Blobs are immutable and content-addressed. If two files have the same content (e.g., an unchanged Postgres heap file across commits), they map to the same hash and are stored exactly once. The Put operation checks Has first and returns immediately if the blob exists.

Object Materialization

When Graft needs to restore a branch (checkout, rollback, reset), it materializes files from the object pool into the branch directory.

Diff-Based Materialization

Rather than copying every file, Graft:
  1. Walks the current branch directory and computes BLAKE3 hashes
  2. Compares the result against the target tree entries
  3. Skips files that already match (same hash)
  4. Only copies, removes, or replaces files that differ
For each file that needs to be materialized, Graft attempts a reflink (copy-on-write) using cp -c:
cmd := exec.Command("cp", "-c", "-f", src, dst)
On APFS (macOS) and btrfs (Linux), reflinks are instantaneous — they create a new file handle pointing to the same disk blocks until a write occurs. This makes materialization nearly free. If cp -c fails (unsupported filesystem, missing binary), Graft falls back to a full byte-by-byte copy:
io.Copy(out, in)

Excluded Files

Certain runtime files are never stored in the object pool or copied between branches:
PatternReason
*.sockDatabase Unix sockets (created on every start)
*.pidPID files (process-specific, invalid after restart)
postmaster.pidPostgres-specific PID file
These files are created fresh when the database starts and should never be part of a data snapshot.

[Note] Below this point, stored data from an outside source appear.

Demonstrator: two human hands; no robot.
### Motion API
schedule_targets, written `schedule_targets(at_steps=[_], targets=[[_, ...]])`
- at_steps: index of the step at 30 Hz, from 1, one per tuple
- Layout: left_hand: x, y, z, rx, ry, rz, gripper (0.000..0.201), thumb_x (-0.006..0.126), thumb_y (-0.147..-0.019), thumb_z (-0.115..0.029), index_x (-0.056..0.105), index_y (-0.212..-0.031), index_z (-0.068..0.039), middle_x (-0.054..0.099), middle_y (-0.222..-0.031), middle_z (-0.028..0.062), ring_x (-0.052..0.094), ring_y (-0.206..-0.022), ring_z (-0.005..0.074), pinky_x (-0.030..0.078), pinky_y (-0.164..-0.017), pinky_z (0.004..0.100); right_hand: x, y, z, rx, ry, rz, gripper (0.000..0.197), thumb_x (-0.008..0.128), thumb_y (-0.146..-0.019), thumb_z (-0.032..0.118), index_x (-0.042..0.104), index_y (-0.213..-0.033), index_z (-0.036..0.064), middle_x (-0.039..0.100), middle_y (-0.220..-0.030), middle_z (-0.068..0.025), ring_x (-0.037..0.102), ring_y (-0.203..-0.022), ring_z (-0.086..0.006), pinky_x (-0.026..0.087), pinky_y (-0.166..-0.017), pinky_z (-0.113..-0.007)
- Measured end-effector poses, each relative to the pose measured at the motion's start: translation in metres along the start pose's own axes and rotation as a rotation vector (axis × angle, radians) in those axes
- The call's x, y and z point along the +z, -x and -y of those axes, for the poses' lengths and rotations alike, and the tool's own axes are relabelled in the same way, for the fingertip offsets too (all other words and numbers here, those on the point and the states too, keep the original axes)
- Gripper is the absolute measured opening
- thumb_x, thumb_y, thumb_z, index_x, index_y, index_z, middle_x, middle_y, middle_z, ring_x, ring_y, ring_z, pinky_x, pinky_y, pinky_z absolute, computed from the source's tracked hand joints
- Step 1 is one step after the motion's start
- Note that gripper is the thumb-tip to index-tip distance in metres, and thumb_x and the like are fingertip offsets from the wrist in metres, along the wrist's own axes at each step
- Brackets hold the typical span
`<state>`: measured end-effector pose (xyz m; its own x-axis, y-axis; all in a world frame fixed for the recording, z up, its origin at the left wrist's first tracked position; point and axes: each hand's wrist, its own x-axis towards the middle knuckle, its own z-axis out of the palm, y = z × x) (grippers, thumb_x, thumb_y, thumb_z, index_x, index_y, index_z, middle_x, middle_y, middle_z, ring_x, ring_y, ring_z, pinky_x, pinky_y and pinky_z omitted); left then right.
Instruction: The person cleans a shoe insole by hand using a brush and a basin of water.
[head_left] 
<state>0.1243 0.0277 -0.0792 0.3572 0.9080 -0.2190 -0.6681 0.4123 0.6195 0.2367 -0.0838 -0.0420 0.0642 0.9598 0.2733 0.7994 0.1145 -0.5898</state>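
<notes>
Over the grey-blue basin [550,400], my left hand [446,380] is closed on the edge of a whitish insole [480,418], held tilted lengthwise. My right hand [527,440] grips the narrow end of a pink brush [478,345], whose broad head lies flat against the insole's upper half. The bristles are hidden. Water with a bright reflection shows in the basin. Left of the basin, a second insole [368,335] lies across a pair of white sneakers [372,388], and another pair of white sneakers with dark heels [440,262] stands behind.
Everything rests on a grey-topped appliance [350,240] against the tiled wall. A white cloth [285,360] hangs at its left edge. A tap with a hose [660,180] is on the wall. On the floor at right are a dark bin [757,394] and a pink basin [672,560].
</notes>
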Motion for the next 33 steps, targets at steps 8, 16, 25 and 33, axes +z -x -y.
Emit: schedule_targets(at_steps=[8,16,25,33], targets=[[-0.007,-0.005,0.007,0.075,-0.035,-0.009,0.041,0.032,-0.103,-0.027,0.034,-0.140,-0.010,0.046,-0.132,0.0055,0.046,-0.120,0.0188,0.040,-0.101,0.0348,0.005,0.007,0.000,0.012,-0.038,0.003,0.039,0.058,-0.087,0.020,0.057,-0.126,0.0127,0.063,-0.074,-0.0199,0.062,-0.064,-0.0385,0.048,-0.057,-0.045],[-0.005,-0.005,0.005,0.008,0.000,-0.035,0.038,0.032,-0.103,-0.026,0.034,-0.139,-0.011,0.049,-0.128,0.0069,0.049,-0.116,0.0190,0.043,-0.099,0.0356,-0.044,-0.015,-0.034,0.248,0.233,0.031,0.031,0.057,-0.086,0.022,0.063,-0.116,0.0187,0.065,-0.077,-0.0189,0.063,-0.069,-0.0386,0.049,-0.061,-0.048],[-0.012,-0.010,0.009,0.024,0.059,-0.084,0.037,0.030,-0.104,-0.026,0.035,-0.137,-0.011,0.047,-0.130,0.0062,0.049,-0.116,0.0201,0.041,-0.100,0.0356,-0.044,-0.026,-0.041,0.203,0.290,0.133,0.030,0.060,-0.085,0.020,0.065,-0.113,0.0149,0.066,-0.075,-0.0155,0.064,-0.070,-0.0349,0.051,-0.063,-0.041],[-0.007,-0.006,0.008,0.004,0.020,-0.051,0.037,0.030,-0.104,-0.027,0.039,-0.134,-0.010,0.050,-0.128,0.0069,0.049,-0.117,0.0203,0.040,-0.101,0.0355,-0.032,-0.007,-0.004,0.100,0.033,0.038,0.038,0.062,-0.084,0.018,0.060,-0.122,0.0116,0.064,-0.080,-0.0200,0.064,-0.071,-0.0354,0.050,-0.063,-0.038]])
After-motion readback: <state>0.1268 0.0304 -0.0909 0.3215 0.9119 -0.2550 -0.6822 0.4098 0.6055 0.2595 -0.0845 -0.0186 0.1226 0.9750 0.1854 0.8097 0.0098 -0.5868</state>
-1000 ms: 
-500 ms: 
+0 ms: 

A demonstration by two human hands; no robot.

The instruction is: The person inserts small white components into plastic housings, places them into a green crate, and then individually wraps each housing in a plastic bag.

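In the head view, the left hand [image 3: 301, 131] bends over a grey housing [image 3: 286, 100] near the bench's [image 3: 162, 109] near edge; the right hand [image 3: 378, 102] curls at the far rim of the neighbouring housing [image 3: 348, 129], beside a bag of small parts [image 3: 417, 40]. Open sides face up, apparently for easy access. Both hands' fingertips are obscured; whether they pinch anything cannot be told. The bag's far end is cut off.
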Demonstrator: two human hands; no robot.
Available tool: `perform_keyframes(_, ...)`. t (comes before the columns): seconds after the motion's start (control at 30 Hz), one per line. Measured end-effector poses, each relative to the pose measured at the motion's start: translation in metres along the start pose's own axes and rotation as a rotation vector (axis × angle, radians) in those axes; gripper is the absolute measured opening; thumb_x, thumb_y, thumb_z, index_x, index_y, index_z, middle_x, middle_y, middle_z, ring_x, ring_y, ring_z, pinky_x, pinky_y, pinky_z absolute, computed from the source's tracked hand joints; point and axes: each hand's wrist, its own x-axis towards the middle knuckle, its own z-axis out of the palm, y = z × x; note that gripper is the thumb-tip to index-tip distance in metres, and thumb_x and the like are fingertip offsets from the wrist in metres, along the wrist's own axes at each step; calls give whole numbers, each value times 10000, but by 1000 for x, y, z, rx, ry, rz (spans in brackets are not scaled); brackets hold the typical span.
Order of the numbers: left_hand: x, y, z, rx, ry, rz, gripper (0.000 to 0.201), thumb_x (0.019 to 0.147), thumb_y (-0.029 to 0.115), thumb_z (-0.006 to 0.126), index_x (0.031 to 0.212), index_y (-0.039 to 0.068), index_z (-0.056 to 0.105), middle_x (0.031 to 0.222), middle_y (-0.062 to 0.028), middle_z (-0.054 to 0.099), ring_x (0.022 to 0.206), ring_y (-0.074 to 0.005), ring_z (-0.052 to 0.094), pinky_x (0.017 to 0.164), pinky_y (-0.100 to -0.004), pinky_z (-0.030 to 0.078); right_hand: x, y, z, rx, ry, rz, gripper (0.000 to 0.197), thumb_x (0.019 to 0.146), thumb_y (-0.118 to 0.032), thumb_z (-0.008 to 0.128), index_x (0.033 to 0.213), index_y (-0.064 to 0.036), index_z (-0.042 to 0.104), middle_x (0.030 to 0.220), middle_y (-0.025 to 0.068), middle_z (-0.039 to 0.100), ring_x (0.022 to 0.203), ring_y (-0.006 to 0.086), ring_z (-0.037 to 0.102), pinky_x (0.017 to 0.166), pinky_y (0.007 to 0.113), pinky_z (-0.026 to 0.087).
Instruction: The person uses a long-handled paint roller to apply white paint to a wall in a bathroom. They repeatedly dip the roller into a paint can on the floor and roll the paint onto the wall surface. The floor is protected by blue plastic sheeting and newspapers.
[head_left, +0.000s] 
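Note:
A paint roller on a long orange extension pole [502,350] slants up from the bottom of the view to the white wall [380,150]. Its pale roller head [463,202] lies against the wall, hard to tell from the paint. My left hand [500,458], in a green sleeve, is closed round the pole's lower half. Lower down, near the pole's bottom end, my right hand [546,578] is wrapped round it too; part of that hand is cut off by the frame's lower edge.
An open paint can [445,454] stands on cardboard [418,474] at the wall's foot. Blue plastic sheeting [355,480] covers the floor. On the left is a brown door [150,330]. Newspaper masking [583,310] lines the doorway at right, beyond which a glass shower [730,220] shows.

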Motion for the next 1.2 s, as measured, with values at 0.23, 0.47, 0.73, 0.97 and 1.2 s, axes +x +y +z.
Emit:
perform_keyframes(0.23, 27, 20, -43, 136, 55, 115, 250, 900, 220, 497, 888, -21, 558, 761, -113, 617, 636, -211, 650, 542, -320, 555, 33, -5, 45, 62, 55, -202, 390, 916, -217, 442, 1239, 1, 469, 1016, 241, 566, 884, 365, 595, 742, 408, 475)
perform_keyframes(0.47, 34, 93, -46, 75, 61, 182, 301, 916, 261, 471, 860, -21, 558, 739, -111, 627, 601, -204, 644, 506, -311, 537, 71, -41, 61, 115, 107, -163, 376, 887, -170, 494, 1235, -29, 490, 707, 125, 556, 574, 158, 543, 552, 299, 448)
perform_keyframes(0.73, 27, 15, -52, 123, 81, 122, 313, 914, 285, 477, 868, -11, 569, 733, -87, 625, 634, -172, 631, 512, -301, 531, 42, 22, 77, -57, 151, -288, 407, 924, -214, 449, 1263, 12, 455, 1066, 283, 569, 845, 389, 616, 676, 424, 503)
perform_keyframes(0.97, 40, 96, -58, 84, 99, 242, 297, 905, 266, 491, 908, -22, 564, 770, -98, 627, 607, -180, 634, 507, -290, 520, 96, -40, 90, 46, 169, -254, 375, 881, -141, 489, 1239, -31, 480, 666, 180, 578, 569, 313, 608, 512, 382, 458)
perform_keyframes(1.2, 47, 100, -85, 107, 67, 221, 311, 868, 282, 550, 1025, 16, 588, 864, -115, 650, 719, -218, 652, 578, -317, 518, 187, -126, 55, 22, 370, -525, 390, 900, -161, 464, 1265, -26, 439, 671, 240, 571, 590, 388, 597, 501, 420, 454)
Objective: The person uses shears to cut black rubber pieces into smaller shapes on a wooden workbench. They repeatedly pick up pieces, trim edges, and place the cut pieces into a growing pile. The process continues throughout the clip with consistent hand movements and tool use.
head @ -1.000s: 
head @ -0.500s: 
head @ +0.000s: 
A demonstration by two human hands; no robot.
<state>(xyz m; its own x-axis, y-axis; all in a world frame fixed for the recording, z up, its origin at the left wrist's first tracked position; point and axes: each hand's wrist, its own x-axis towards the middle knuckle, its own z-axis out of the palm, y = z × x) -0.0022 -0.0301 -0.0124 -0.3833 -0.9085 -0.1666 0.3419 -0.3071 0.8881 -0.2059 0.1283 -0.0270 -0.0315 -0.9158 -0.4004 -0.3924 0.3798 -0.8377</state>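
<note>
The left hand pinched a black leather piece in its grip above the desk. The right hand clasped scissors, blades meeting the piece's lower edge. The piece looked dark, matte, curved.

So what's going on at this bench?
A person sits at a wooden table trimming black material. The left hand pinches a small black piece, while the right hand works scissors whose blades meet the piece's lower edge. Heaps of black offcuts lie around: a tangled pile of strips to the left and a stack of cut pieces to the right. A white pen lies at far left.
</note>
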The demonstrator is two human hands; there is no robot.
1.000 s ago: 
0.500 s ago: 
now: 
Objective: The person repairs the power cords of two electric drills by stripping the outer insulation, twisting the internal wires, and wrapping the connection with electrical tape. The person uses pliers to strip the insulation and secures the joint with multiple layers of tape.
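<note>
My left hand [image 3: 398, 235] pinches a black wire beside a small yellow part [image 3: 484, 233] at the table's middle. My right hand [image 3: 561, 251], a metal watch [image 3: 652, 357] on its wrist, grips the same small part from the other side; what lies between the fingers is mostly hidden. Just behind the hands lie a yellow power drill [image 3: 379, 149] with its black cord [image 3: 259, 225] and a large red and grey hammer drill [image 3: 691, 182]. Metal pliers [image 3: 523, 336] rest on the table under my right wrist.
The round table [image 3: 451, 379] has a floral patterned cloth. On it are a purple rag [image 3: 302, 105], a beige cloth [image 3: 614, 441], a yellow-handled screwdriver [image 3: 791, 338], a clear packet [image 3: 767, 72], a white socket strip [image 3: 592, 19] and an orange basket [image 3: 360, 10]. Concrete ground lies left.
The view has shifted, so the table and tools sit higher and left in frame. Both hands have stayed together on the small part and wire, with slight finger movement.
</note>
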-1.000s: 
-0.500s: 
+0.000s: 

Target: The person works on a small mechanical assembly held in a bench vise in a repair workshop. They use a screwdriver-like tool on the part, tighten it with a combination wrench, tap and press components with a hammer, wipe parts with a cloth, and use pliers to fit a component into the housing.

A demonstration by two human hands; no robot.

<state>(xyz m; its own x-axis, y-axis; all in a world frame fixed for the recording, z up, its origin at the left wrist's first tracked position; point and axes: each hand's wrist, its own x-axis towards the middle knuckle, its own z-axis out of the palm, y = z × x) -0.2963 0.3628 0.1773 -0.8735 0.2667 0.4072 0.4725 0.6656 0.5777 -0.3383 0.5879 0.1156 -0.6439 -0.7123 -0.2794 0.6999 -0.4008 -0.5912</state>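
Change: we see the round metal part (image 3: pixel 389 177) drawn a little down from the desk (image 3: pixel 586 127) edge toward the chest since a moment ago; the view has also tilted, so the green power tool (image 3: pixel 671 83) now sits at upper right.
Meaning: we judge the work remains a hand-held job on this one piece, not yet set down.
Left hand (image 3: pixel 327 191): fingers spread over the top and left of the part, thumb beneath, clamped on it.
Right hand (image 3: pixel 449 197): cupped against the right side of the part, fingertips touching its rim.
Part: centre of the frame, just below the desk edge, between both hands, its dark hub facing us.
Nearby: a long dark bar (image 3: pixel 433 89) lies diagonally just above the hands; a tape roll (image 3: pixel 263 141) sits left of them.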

Host vs Docker Volume Storage

AspectDocker VolumeHost Filesystem
LocationInside Docker’s Linux VM~/.graft/ on your Mac
AccessContainer onlyFinder, ls, any tool
HardlinksImpossible (cross-VM)Native (APFS)
Backupdocker run ... tarcp -r
PerformanceVM overheadNative I/O
The host filesystem approach removes the Docker VM as a bottleneck for all data operations.